Various levitator configurations have recently been suggested to overcome some of the above limitations of single-axis systems. Foresti et al. employed multiple piezoelectric resonators to move drops and particles laterally in air by spatiotemporal modulation of the acoustic field20, 21. Zhang et al. showed that by controlling the phases of the elements in a 40-transducer planar array, bottle beams could be used to create a three dimensional potential-well with a uniform force distribution22. Marzo et al. showed how the drive signals to 50–100-trasnducer arrays could be optimized to create three dimensional manipulation and demonstrated the controlled translation and slow rotation of low density objects23. In addition Andrade et al.24 used three transducers placed in close proximity around a large light sphere and achieved levitation by setting up quasi-one-dimensional standing waves between each transducer and the surface of the sphere.

Acoustic vortices25,26,27 are acoustic waves which have helicoidal wavefronts and null-pressure centres and carry orbital angular momentum similar to that of optical vortices28, 29. Vortex-field acoustic levitation has recently been demonstrated experimentally both in water and air using large arrays of transducers and shown to have the ability to control particle trapping and rotation simultaneously23, 27, 30 which should be due to the coexistence of acoustic radiation force and torque31,32,33,34,35. However, in air, only a few experiments have been published and these have all concerned very low density solid objects (i.e. expanded polystyrene, ρ = 20–50 kg/m3). A dynamic instability and ejection from the trap has been observed23.

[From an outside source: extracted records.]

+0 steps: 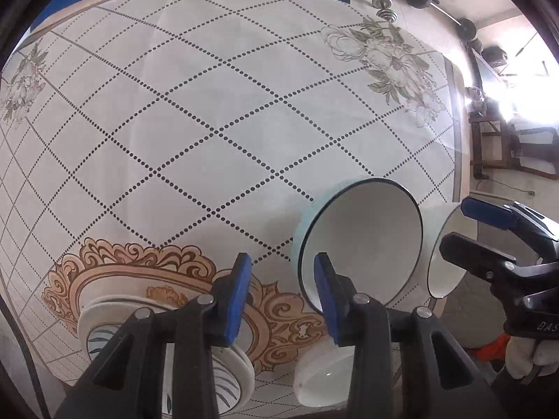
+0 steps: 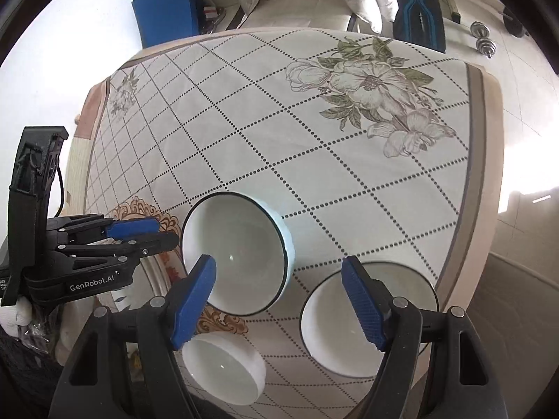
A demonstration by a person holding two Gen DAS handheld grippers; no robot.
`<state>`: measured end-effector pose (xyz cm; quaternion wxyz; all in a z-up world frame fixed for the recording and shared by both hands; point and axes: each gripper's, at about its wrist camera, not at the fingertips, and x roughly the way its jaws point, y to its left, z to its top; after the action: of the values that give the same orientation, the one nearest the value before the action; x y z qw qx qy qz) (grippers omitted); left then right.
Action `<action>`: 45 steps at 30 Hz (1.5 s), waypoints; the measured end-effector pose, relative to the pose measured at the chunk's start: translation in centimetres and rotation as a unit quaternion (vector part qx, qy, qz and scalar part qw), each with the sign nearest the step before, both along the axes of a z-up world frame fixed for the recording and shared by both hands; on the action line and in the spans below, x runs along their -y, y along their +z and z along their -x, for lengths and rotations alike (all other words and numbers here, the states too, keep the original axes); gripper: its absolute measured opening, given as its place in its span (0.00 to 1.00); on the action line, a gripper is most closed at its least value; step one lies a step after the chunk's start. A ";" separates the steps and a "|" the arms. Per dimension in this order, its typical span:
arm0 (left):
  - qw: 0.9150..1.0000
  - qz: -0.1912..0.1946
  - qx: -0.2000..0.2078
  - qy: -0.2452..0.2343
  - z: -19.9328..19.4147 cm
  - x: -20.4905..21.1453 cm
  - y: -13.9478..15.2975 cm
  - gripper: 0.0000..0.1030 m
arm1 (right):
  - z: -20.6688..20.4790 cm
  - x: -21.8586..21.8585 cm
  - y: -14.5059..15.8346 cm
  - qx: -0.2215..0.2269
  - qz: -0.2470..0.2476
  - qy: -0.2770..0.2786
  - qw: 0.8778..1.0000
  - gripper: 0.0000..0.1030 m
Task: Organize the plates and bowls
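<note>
Both claws were released, nothing gripped in either one. The left gripper (image 1: 282, 296) had its blue pads spread apart, hovering low over the near edge of the table (image 1: 216, 111), and you could see it from the side in the right wrist view too (image 2: 153, 232), fingers parted with nothing between them. The right gripper (image 2: 279, 303) was spread even wider, and it showed at the right edge of the left wrist view (image 1: 478, 230), held in a white-gloved hand (image 1: 527, 356).

Right under the left claw sat a stack of plates (image 1: 167, 356) with a blue leaf pattern, on the near left of the table, mostly hidden behind the fingers. Just right of that was a small plain white bowl (image 1: 321, 377), the same one at the near edge in the right view (image 2: 223, 370).

A bit farther in stood the light blue bowl (image 2: 241, 255) with a dark rim, upright, white inside. The right claw's left pad (image 2: 194, 300) overlapped its near rim, but I couldn't tell if it was actually touching. To the right of it was another dark-rimmed white bowl (image 2: 335, 331), near the table's right edge, partly behind the right pad (image 2: 363, 303).

The tablecloth (image 2: 314, 174) had a dotted diamond grid and printed flowers (image 2: 370, 83) in the far right corner. Past the table lay dumbbells (image 2: 484, 40) on the floor.
</note>
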<state>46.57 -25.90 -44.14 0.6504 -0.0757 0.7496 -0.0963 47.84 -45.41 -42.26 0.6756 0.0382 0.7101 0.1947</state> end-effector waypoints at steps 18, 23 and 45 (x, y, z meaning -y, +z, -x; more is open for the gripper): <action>0.998 0.034 -0.041 0.028 2.1 1.2 -5.3 0.14 | -2.3 -1.8 -7.1 -0.086 0.001 0.058 0.995 0.15; 0.999 0.018 -0.028 0.022 2.3 1.6 -4.3 0.12 | -2.1 -1.6 -7.1 -0.085 0.000 0.050 0.995 0.13; 0.999 0.002 0.026 -0.034 4.1 2.0 4.5 0.12 | 3.2 1.1 1.8 -0.055 -0.032 -0.027 0.998 0.12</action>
<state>42.43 -27.94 -39.62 0.6656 -0.0488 0.7347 -0.1216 44.67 -46.51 -40.50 0.6387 0.0896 0.7384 0.1971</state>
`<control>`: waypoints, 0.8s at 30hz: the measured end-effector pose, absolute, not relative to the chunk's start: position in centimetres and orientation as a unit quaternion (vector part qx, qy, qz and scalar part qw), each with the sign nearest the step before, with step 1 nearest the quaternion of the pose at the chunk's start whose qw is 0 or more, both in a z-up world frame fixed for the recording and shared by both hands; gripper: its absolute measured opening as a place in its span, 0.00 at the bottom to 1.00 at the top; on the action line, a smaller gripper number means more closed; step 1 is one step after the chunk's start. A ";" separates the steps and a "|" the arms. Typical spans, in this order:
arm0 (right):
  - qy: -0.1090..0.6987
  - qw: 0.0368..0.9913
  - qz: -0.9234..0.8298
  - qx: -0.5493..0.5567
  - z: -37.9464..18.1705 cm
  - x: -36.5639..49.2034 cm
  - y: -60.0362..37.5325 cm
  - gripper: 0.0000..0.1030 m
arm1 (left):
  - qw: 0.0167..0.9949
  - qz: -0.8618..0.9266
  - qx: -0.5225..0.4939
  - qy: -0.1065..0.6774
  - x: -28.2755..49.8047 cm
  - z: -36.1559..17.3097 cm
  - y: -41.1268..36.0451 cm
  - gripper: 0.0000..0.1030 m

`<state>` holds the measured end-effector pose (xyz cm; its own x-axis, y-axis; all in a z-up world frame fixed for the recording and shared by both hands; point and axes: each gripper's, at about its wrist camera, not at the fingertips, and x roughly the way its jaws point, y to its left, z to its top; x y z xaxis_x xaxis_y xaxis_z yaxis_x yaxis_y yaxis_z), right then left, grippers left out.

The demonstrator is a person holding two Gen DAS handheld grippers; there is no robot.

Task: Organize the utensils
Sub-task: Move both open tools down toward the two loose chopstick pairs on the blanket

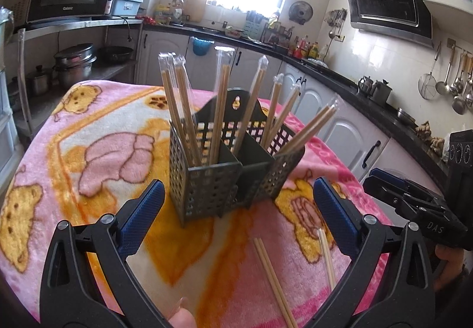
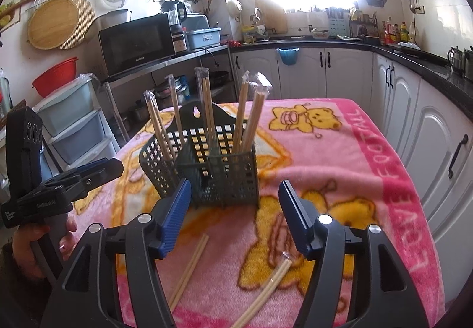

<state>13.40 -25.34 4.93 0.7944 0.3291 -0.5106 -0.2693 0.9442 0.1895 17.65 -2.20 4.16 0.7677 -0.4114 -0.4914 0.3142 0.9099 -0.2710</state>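
A dark green perforated utensil caddy (image 1: 207,189) (image 2: 230,180) stands on the pink bear-print blanket (image 1: 97,121) (image 2: 340,174). Several wrapped chopstick pairs (image 1: 220,103) (image 2: 207,103) stand upright in its compartments. In front of it lie a bare chopstick pair (image 1: 272,274) (image 2: 192,266) and a wrapped pair (image 1: 326,257) (image 2: 269,286), flat on the blanket. My left gripper (image 1: 238,189) is open wide, its blue pads either side of the caddy's front, with nothing held. My right gripper (image 2: 235,189) is open too, above the loose pairs and holding nothing.
The other gripper shows at each frame's edge, the right gripper (image 1: 384,183) and the left gripper (image 2: 97,171) with a hand (image 2: 32,245) on its grip. White cabinets (image 2: 414,109) run close to the table's right side. A microwave (image 2: 136,44) and plastic drawers (image 2: 74,127) stand left.
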 end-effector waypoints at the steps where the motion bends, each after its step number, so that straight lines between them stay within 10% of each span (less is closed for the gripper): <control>1: 0.280 0.946 0.157 0.053 4.8 13.2 -25.5 0.58 | 0.935 -0.196 -0.086 0.282 17.6 4.1 -2.3 0.90; 24: 0.328 0.935 0.118 0.064 0.4 10.3 -29.8 0.60 | 0.912 -0.225 -0.035 0.341 17.8 0.4 -7.6 0.90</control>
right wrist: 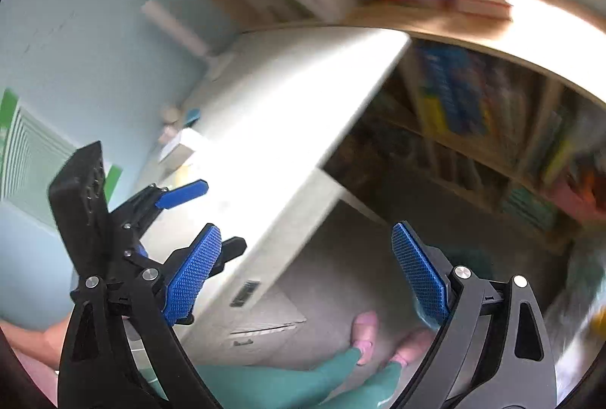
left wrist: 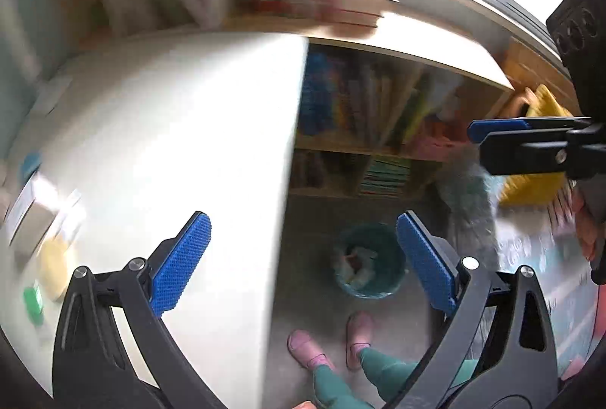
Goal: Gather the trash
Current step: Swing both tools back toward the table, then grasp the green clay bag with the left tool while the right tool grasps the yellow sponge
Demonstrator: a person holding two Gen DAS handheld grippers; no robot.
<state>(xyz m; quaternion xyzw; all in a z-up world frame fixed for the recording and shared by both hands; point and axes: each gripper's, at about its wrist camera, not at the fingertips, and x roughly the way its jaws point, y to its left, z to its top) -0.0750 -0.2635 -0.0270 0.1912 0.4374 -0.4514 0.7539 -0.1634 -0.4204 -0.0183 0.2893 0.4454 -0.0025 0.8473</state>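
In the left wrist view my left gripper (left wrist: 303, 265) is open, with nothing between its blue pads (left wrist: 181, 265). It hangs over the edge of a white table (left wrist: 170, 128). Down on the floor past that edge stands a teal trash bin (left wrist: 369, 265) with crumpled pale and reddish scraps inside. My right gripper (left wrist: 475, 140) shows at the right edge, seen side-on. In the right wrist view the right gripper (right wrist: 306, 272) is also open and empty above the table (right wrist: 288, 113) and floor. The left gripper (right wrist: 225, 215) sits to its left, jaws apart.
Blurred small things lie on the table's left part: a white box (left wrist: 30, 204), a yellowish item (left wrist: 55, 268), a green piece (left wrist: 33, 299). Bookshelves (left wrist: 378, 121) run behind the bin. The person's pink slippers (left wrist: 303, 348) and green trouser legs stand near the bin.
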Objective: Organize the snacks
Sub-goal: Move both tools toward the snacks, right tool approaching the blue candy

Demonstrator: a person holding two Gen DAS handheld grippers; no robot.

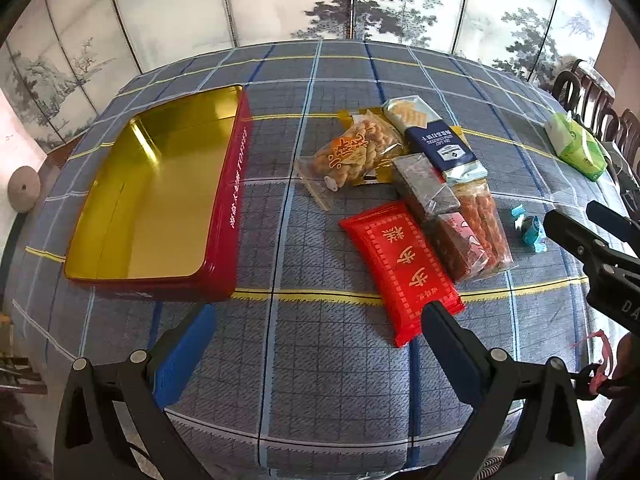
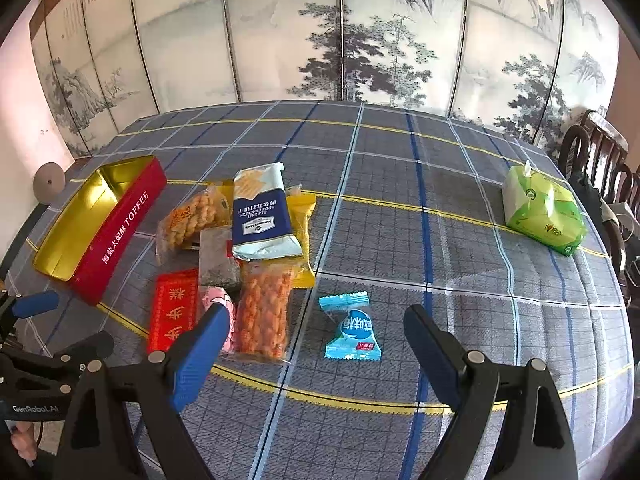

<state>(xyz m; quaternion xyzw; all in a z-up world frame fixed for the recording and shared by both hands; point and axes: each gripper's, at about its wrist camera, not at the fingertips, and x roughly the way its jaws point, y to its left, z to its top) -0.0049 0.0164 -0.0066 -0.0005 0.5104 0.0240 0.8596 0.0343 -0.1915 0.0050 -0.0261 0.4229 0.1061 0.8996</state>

In this paper, a range of new three-dimensional first order Bessel function shaped potential-well structures of arising from acoustic vortex fields are explored. Here, a small number of peripherally placed sources are used to dramatically simplify the experimental configuration. This apparatus is then shown to generate airborne acoustic vortices and stably levitate a range of liquids and solids. The acoustic radiation forces exerted on spherical objects in these acoustic vortex fields are predicted and the stable oscillatory and rotational dynamic behavior of levitated water droplets and various solid matters are observed experimentally.


Potential-well structures

Acoustic vortices are characterized by an azimuthal phase, θ, dependence of the form e imθ, where the integer m is the order or topological charge of the helicoidal beam and this encodes the angular rotation rate of the wavefront25. Acoustic vortices can be achieved by employing an array with the source elements excited by sinusoidal voltages, delayed by appropriate phases32, 33. Here we use arrays, shaped as regular polygons, with three to six peripherally distributed sources (Supplementary Fig. S1) and a 2πm phase ramp applied to the drive signals (see Methods).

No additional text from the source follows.